Copy out the data in full and exactly, passing over the pictures.

[Start of Attachment]

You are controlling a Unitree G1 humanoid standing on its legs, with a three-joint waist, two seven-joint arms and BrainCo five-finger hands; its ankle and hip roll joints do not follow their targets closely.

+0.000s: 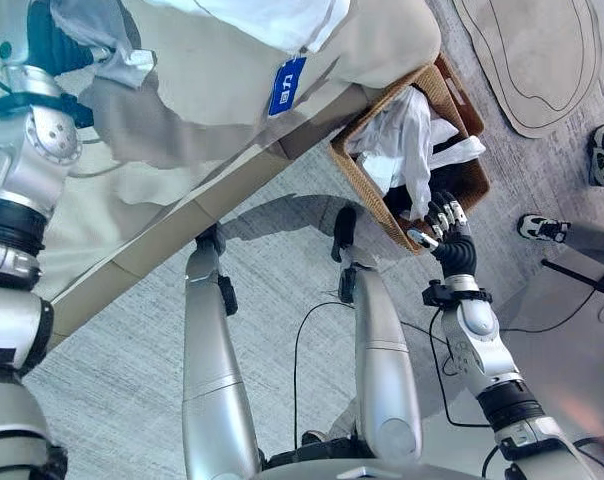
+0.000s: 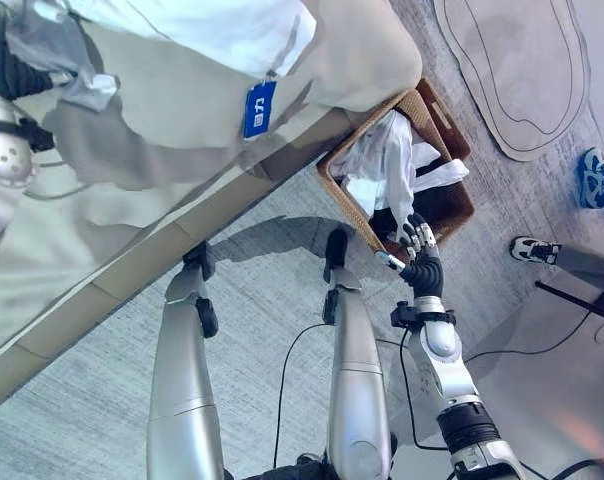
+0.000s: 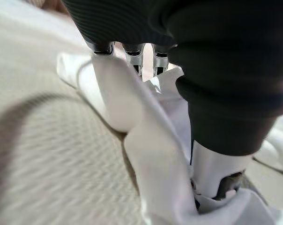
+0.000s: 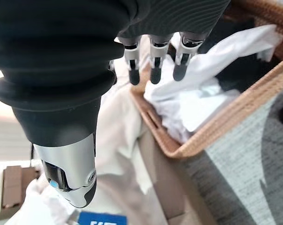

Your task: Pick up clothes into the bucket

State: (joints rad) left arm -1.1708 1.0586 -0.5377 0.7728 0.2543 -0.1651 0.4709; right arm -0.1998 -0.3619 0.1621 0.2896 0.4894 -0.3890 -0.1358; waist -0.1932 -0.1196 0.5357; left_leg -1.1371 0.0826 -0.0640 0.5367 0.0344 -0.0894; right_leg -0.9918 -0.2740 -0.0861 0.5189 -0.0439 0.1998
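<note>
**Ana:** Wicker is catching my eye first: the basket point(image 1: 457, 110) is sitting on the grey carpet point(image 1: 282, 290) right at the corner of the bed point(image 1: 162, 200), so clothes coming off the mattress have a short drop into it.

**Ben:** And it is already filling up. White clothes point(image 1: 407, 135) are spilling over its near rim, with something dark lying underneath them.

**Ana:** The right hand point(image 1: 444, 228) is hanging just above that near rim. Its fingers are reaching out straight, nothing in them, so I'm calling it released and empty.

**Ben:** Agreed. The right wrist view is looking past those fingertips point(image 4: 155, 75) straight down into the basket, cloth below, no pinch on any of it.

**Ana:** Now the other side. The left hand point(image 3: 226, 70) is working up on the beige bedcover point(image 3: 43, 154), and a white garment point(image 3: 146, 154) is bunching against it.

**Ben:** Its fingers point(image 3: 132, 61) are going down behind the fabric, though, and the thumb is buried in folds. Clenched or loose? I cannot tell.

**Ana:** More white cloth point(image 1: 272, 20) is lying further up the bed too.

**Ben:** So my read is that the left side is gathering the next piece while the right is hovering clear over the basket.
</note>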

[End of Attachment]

ANSWER TO THE PROBLEM
You are controlling a Unitree G1 humanoid standing on its legs, with a three-joint waist, two seven-joint arms and BrainCo five-finger hands; its ankle and hip roll joints do not follow their targets closely.

+0.000s: 
+0.000s: 
+0.000s: 
+0.000s: 

Your task: Pick up clothes into the bucket

State: (joints rad) left arm -1.1708 1.0586 -0.5377 0.7728 0.2543 -0.1651 0.4709; right arm -0.1998 -0.3619 0.1621 0.2896 0.4894 -0.3890 -0.1358; waist -0.1932 -0.1196 0.5357; left_leg -1.1371 0.0826 -0.0640 0.5367 0.0344 -0.0894; right_leg -0.9918 -0.2740 -0.0861 0.5189 -0.0439 0.1998
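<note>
**Ana:** Wicker is catching my eye first: the basket point(image 1: 457, 110) is sitting on the grey carpet point(image 1: 282, 290) right at the corner of the bed point(image 1: 162, 200), so clothes coming off the mattress have a short drop into it.

**Ben:** And it is already filling up. White clothes point(image 1: 407, 135) are spilling over its near rim, with something dark lying underneath them.

**Ana:** The right hand point(image 1: 444, 228) is hanging just above that near rim. Its fingers are reaching out straight, nothing in them, so I'm calling it released and empty.

**Ben:** Agreed. The right wrist view is looking past those fingertips point(image 4: 155, 75) straight down into the basket, cloth below, no pinch on any of it.

**Ana:** Now the other side. The left hand point(image 3: 226, 70) is working up on the beige bedcover point(image 3: 43, 154), and a white garment point(image 3: 146, 154) is bunching against it.

**Ben:** Its fingers point(image 3: 132, 61) are going down behind the fabric, though, and the thumb is buried in folds. Clenched or loose? I cannot tell.

**Ana:** More white cloth point(image 1: 272, 20) is lying further up the bed too.

**Ben:** So my read is that the left side is gathering the next piece while the right is hovering clear over the basket.
</note>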

This exercise requires no additional output.